Lakin, ben iki farklı noktaya dikkati çekmek istiyorum.
Bunlardan ilki halkın frekansının kaydığı ve yeni frekansın
yakalanamadığı gerçeği. Ana akım medyadaki bazı kalemlerin ve
parti sözcülerinin son zamanlarındaki söylemlerinden edindiğim
izlenim, mevzunun her şeye rağmen anlaşılmadığı yönünde.
Örneklerle tekrar söyleyeyim: yapılan yollardan ziyade, yolda
güvenlik kontrolündeki emniyet görevlisinin tavrı...

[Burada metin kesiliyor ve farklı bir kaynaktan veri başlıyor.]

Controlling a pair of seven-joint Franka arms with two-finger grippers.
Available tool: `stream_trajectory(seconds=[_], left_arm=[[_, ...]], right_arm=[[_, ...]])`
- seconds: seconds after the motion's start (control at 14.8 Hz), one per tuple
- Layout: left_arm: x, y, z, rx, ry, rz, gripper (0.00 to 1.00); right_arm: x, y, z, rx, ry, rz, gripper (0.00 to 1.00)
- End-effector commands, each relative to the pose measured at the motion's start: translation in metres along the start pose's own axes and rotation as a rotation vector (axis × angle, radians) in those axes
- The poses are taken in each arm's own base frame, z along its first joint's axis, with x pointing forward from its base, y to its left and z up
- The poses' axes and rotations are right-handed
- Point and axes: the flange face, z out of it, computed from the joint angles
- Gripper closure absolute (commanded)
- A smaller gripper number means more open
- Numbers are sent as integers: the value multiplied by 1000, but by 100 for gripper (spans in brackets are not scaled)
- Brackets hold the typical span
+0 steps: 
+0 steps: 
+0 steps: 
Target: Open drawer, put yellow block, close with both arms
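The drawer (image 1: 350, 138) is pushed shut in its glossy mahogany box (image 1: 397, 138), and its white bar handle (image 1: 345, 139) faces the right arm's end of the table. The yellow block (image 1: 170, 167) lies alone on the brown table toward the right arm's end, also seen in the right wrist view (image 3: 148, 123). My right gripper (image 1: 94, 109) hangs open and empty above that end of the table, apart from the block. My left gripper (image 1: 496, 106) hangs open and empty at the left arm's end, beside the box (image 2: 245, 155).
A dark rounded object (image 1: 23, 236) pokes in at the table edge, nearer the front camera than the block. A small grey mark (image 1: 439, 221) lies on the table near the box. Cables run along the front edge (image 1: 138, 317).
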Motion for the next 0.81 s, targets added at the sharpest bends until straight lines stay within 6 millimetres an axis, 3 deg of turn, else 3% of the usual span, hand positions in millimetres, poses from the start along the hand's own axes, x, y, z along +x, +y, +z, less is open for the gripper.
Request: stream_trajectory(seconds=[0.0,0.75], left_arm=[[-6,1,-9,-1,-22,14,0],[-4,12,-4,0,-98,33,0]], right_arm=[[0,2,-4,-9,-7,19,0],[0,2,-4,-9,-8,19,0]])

İnşa edilen modern havaalanından ziyade, otopark mafyasına terk
edilen havaalanı girişleri ve vatandaşı canından bezdiren
uygulamalar..
Şehre getirilen paradan ziyade, taşradaki parti
yöneticisinin ve milletvekilinin vatandaşa hitap tarzı ve milletle
muhatap olma şekli...
Yapılan üniversiteler, inşa edilen okullar ve açılan bölümlerden
ziyade o bölümlere alınan öğretim elemanının ve istihdam edilecek
öğretmenin alımındaki hakkaniyet....
Yapılan köprü ve tünellerden ziyade, geçiş ücretleri ve
cezalar…
Devletin ne kadar çok yerli silah yaptığı değil vatandaşın
derdini ne kadar adil çözdüğü…
Kaç teröristin etkisiz hale getirildiğinden ziyade kaç mazlumun
ve mağdurun mücadelede zarar gördüğü daha etkili seçmen tavrında.
Bugün ıskalanan o mesajın iktidara ve dolayısıyla küçük ortağına
bedelinin ne kadar ağır olabildiğini gördük.

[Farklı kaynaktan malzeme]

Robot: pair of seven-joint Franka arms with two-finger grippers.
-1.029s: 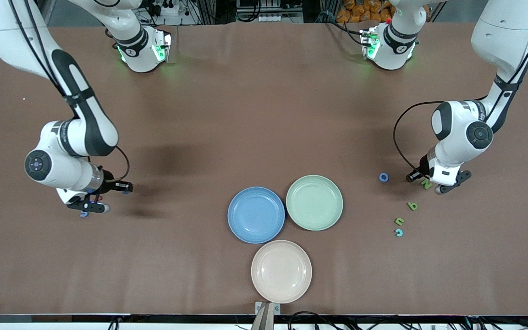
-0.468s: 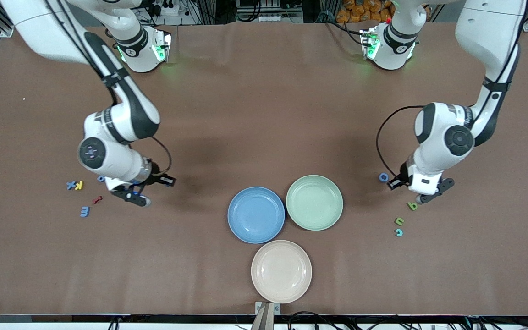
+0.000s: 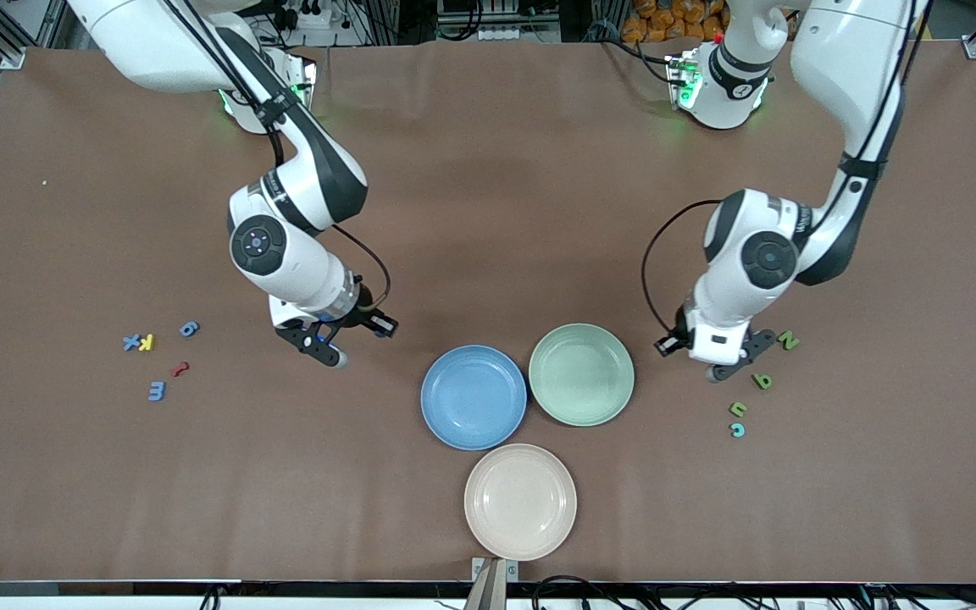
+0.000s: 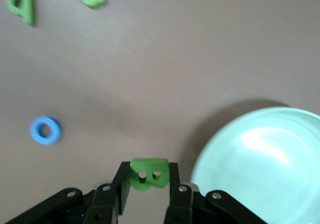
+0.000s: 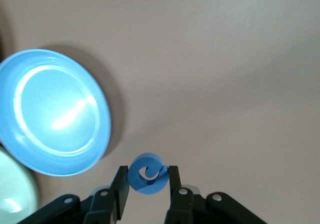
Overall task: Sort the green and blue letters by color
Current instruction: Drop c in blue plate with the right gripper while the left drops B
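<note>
front view: i see the right gripper (image 3: 324, 346) up over bare table at about 10 o'clock from the blue plate (image 3: 474, 396). the left gripper (image 3: 721, 358) hangs over the table at 3 o'clock from the green plate (image 3: 581, 374). green letters lie at the left arm's end: an n (image 3: 787, 340), a q-like piece (image 3: 762, 380) and a u (image 3: 738, 408), plus a teal c (image 3: 737, 429). at the right arm's end i see a blue x (image 3: 130, 342), blue 6 (image 3: 188, 329) and blue 3 (image 3: 156, 390) (a yellow k (image 3: 146, 342) and red squiggle (image 3: 180, 368) sit among them). a beige plate (image 3: 520, 501) is nearest the camera.

left wrist view: the fingers (image 4: 121, 188) pinch a green letter (image 4: 148, 173); a blue ring (image 4: 45, 130) lies on the table.

right wrist view: the fingers (image 5: 120, 188) pinch a blue curled letter (image 5: 148, 174).
</note>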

İkinci nokta ise toplumun lider algısı ve beklentisindeki
değişim…
Dünya 2000li yıllarda yükselen bir maço liderler dönemi yaşadı.
Toplumlarda güçlü ve dirayetli lider imajı daha çok alıcı buldu.
George Bush’un 11 Eylül ertesinde çizdiği bu güçlü lider ekolü kısa
zamanda tüm dünyada trend halini aldı. Bir anlamda Putinizm olarak
adlandırılabilecek bu eğilim, bir nesli hayli etkiledi. Ülkemizde
de bir spor yorumcusunun ağzından “kodu mu oturtan genelkurmay
başkanı” olarak söze dökülmüş ve devamı gelmişti. ABD’de Trump ile
zirvesini yaşayan bu eğilimin son zamanlarda hızlı bir küresel
gözden düşüş yaşadığı kesin.
Güçlü liderliğin, sorun çözerken çoğu zaman telafisi mümkün
olmayan yıkımlar ortaya çıkardığı görüldü. Irak savaşı, ABD’de bu
sorgulamaları meşru kıldığı gibi aynı zamanda sonuna yaklaştığımız
maço liderler döneminde Trump’ın İran’a olası müdahalesi noktasında
da oldukça güçlü bir direnç oluşturuyor.
Yunanistan’da kravatsız Çipras ile başlayan, sel felaketinde
oğluyla kum torbaları taşıyan Kanada Başbakanı Trudeau ile yükselen
yeni dönemde ise uzlaşmacı, rakiple bile çalışabilen, genç,
karizmatik, herkesle barışık, halktan lider portreleri daha
sempatik ve trend. Bu konuda zirve ise hiç tartışmasız Müslüman
katliamındaki liderlik becerisi ile BM genel kuruluna kucağında
bebeği ile katılan Yeni Zelanda Başbakanı Jacinda Ardern’in. 2020
ABD başkanlık seçiminde Trump’ın karşısında Joe Biden, Bernie
Sanders, Elizabeth Warren gibi bilinen ve yaşlı politikacıların
yanında bu yeni trendi temsilen Kamala Harris, Julian Castro, ve 37
yaşındaki Pete Buttigieg gibi isimler de var.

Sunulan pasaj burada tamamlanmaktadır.